Después de la arenga, Camps se fue por donde había llegado. Olenchuk no sabía qué hacer. “Camps se retira y no sé cuánto pasó para que uno de los presentes, alguien que yo no conocía, se dirige a mí y me dice: ‘¿La autopsia la va a hacer usted, doctor?’ –recuerda -. Cuando escuché eso me quedé mudo, sin saber qué decir. Qué podía decir… En eso, un médico medio bajo y creo que de bigotes se apresura a cualquier respuesta mía. ‘Disculpe, doctor –dijo–, pero me parece que la autopsia la debo realizar yo porque soy médico forense de la Policía’. Yo tomé esas palabras como una salvación. Creo que ese médico me conocía, creo haberlo visto por el Policlínico… creo que también tenía una hija que era médica. Mi respuesta fue instantánea: ‘Sí, por supuesto, doctor’… Y me fui (…). Yo quería irme de allí”.

“No se observan signos de violencia externa”

Una asepsia que puede manipularse desde el Poder.

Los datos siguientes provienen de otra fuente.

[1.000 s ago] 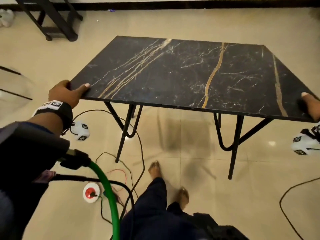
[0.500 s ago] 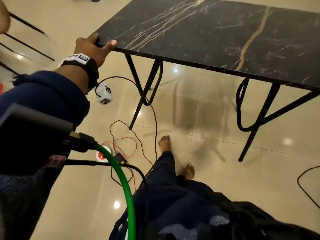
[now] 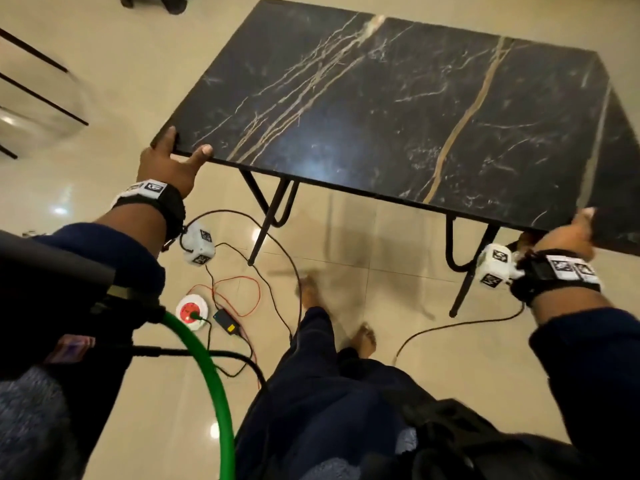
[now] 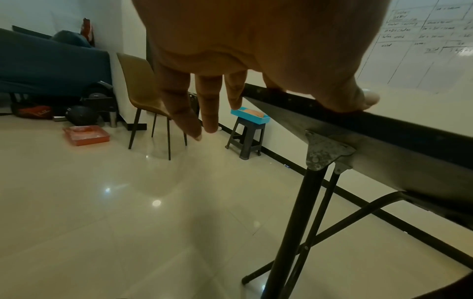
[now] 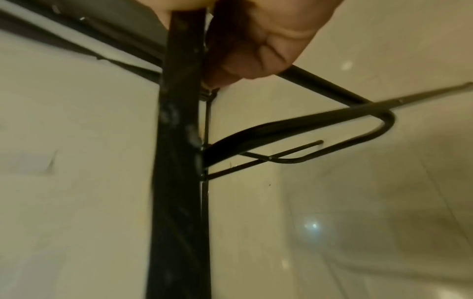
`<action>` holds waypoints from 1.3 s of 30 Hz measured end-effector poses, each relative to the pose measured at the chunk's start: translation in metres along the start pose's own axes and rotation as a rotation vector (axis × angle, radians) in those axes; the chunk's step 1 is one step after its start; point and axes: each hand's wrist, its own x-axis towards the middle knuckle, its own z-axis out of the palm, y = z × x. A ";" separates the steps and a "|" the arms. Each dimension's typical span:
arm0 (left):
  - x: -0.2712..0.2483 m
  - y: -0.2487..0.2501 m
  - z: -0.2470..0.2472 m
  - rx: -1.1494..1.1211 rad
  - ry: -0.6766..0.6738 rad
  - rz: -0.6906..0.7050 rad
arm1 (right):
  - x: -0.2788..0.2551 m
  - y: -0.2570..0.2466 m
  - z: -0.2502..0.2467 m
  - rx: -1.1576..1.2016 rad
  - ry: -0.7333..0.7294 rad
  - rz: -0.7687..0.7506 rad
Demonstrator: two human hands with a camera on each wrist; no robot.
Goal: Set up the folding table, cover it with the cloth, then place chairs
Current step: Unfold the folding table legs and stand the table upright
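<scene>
The folding table point(image 3: 398, 109) has a black marble-look top with gold veins and stands on its unfolded black legs point(image 3: 266, 220). My left hand point(image 3: 176, 159) rests on the near left corner. Its thumb point(image 4: 358, 101) lies on the near edge, and three straight fingers point(image 4: 194, 113) hang down past the corner. My right hand point(image 3: 571, 233) grips the near right corner, thumb on top. Its fingers point(image 5: 256, 56) curl under the top beside a leg point(image 5: 179, 182). A tan chair point(image 4: 143, 97) stands by the far wall. No cloth is in view.
Black and red cables point(image 3: 242, 296) and a red-and-white socket point(image 3: 191, 311) lie on the tiled floor by my bare feet point(image 3: 363, 337). A dark stool point(image 4: 245, 139) with a blue tray, a red tray point(image 4: 85, 134) and bags stand along the wall. A whiteboard point(image 4: 422, 40) hangs behind the table.
My head view has swung back so both near corners show again. My left hand stays on its corner with fingers now spread and straighter. My feet have shifted.
</scene>
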 end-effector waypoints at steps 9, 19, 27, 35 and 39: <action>-0.019 -0.015 0.009 -0.097 -0.061 -0.060 | 0.029 0.009 -0.023 -0.210 0.150 -0.127; -0.038 -0.038 0.018 -0.445 -0.022 -0.199 | -0.019 0.058 -0.005 -0.261 0.140 -0.125; -0.085 -0.071 0.044 -0.690 -0.153 -0.244 | 0.011 0.091 -0.034 -0.394 0.203 -0.063; -0.076 -0.046 0.078 -0.705 -0.172 -0.409 | 0.106 0.078 -0.026 -0.285 -0.053 -0.028; -0.073 -0.013 0.093 -0.700 -0.219 -0.448 | 0.130 0.059 -0.005 -0.316 -0.117 0.042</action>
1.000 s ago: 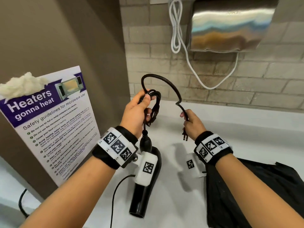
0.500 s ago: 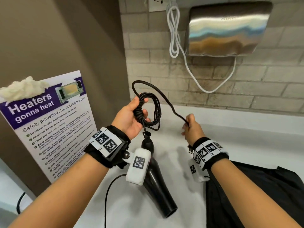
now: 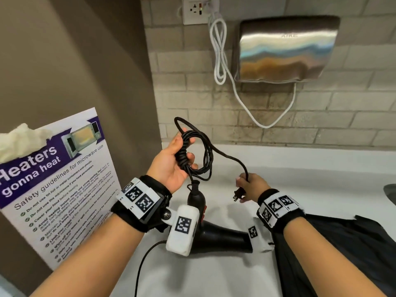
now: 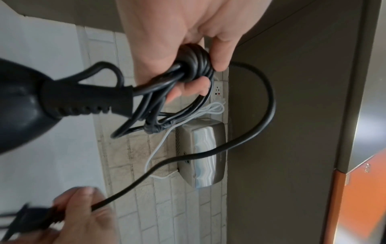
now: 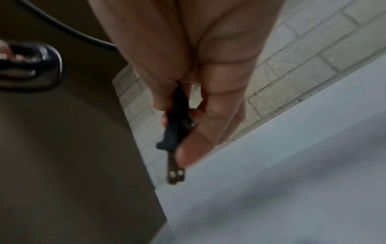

El certificado de defunción de “NN o Jorge Rubinstein” (así se lo identifica en el Libro Morgue), firmado por uno de los médicos participantes de la falsa autopsia, Eduardo Sotés, consigna como causa de muerte “Insuficiencia cardíaca aguda como consecuencia de su propia patología. No se han encontrado violencias externas ni tampoco internas que planteen culpabilidad de terceros”. El informe está acompañado por once fotografías y en varias de ellas se aclara: “No se observan signos de violencia externa”. Una frase que resuena en estos tiempos sobre el cadáver de Santiago Maldonado.

En otras palabras: Jorge Rubinstein, asesinado en la sala de torturas del centro clandestino de detención Puesto Vasco, había dejado de existir por causas meramente naturales, ni más ni menos que lo que había ordenado Camps.  Y no se culpe a nadie

Parece de novela, o de serie de la tele, pero… cualquier parecido con las operaciones que se están montando alrededor de las muertes de Santiago Maldonado y de Alberto Nisman no sólo no es casual sino que parece seguir una larga línea de conducta al servicio del Poder.